HA Setup - gateway picking up wrong MAC in ARP Cache for CARP IP?
-
I've got two Netgate 4100s in a HA setup, which replaced a Netgate 3100 (BTW, the 4100s are a great step up compared to the 3100!). Currently they are running 23.05-RELEASE and internet is a Cox Business cable connection. The configuration was migrated over using the HA setup guide.
I've had a weird issue a few times recently where traffic to the CARP IP has just stopped working - rebooting the firewalls didn't help, but rebooting the cable modem did every time.
Finally got Cox tech support online to tell me that the CARP MAC is not being linked to the shared IP (or any IP at all), but the primary/master node has both it's WAN IP and the CARP IP mapped to it. The secondary/slave node only has it's WAN IP as expected.
Any ideas why this would be happening?
This doesn't appear to be an issue on the internal networks that I have access to.
Related question:
Should I be able to ping the CARP IPs from the secondary/slave node? To get an ARP entry on the WAN side, I did try pinging the CARP WAN and LAN IPs from the secondary node to populate the ARP cache.The WAN IP mac address is indeed the primary WAN mac - but the LAN mac is the CARP mac address as expected, so I am able to somewhat confirm what the cable modem is seeing.
-
@drees said in HA Setup - gateway picking up wrong MAC in ARP Cache for CARP IP?:
Finally got Cox tech support online to tell me that the CARP MAC is not being linked to the shared IP (or any IP at all), but the primary/master node has both it's WAN IP and the CARP IP mapped to it.

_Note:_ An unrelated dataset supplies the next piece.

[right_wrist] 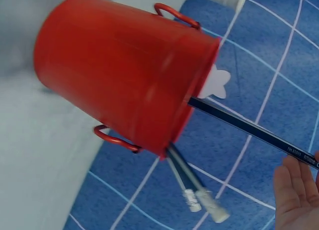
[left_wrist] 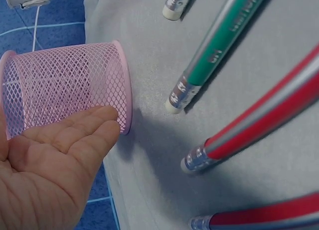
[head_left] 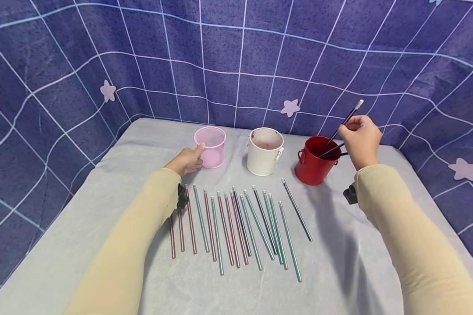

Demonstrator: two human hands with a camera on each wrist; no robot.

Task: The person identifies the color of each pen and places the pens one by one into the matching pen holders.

The secondary/slave node only has it's WAN IP as expected.
Any ideas why this would be happening?
It's on the modem to request the MAC for the VIP and store it in its ARP table.
If it does, doesn't it get a response?Related question:
Should I be able to ping the CARP IPs from the secondary/slave node?Yes, if the ping is allowed by firewall rules it should work.
-
@viragomann said in HA Setup - gateway picking up wrong MAC in ARP Cache for CARP IP?:
@drees said in HA Setup - gateway picking up wrong MAC in ARP Cache for CARP IP?:
It's on the modem to request the MAC for the VIP and store it in its ARP table.
If it does, doesn't it get a response?It appears to be getting a response, but it's getting a response from the physical WAN MAC address of the primary instead of the CARP MAC address.
If I try to ping the CARP WAN IP from the secondary, it does not get replies (I confirmed that I do appear to have the appropriate rules, I can ping the physical WAN IP of the primary), but the ARP cache table of the secondary gives me the primary WAN MAC address rather than the CARP WAN MAC address.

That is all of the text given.